Silence is not Always Golden

Inasmuch as the king in today's Gospel passage ordered his servants to bring in whomever they found on the main road, how could he expect that everyone would be wearing a suitable garment? Why does he react so strongly against the man who is found poorly clad? If he didn't want people who were not dressed appropriately, he should not have simply pulled them in off the road.

However, I believe that the reason for the king's harsh treatment of this man has very little to do with what he was wearing. We find a clue in verse twelve: But he was reduced to silence (Matthew 22:12b). The king had asked him for an explanation. He failed to offer it. His response was a breach of the social and cultural norms for this situation.

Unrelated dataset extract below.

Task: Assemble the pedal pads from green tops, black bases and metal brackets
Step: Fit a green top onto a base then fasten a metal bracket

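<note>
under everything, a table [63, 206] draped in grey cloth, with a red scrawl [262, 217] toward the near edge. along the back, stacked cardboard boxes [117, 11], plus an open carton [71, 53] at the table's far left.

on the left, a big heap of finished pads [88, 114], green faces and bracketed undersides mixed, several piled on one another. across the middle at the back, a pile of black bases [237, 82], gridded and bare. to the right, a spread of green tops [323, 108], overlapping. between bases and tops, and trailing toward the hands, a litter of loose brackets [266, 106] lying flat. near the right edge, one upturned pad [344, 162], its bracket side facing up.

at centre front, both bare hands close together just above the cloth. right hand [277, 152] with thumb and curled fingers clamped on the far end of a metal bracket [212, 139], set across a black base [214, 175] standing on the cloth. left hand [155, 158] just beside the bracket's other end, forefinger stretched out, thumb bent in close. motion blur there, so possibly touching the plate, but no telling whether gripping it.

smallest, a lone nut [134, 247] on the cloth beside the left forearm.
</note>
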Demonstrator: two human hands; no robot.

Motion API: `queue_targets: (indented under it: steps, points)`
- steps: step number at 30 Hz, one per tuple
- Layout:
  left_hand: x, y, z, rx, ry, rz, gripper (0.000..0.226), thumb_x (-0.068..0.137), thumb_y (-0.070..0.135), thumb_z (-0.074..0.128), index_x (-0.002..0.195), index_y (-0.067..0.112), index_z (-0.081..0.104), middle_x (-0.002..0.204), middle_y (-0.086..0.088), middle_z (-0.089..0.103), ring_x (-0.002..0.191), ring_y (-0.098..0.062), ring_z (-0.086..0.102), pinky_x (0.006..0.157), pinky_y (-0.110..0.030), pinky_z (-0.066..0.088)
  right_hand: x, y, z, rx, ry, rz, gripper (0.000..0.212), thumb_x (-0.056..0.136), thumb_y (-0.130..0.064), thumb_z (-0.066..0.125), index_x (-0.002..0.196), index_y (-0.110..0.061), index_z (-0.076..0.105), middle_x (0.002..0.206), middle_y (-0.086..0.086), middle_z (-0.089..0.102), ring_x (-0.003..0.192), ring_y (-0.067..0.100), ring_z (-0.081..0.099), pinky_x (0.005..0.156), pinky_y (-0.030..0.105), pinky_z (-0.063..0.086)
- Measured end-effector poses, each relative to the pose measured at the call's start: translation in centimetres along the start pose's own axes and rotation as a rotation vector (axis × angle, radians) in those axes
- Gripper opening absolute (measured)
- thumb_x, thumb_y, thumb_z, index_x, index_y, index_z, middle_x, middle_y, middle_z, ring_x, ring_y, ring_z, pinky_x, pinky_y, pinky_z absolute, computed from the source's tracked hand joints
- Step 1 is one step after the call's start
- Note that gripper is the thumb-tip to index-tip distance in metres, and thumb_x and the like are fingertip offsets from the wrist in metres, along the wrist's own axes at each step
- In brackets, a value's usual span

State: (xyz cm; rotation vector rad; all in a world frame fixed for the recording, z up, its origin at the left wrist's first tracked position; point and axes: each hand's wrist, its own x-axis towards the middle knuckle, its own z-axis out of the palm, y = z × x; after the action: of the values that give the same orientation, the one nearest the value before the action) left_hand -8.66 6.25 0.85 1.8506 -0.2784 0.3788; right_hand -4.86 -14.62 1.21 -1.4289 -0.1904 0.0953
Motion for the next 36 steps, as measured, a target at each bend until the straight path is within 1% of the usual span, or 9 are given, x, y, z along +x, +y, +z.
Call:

By refusing to answer, the man dishonors or shames the king. In a society which is driven by the twin concepts of avoiding shame and protecting one's honor, this was simply unacceptable. All he had to do was to offer the king an apology, an explanation, a way to save face. The king has already been shamed by the refusal of his invited guests to come at the appointed time. He has also committed social suicide by inviting people below his ordinary station into the wedding banquet. The inappropriately dressed man simply amplified that shame by refusing to answer.

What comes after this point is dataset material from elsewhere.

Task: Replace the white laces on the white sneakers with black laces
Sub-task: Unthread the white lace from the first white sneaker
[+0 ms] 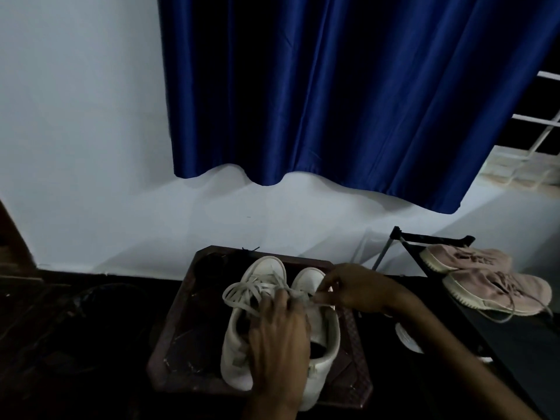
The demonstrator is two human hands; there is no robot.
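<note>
- As the white laces [242, 291] look soft and limp, better to pinch close to an eyelet; the white sneakers [235, 356] sit on the table [181, 344].
- Right hand [354, 289] pinches a lace; left hand [278, 341] lies over them, grip unclear.

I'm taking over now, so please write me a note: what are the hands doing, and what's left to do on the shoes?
Left hand: lies over the white sneakers, fingertips at the white laces; grip unclear.
Right hand: pinches the white laces.
Sneakers stand side by side on the brown stool.
Done: white laces loosened, not out.
Left: pull them out, thread black laces in both.
</note>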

Some see the king as a God figure. Indeed the wedding banquet and the details with which the Gospel invests that meal seem to mirror the kind of rejection which Jesus met from the Jewish elders. When we look at the failure to respond to the king's question from that perspective, we begin to see that failing to respond to God is not at all advisable. Contrition for sin, words of praise or thanks or adoration would be far better than silence. While our voices might be quiet, the words of the heart are still necessary.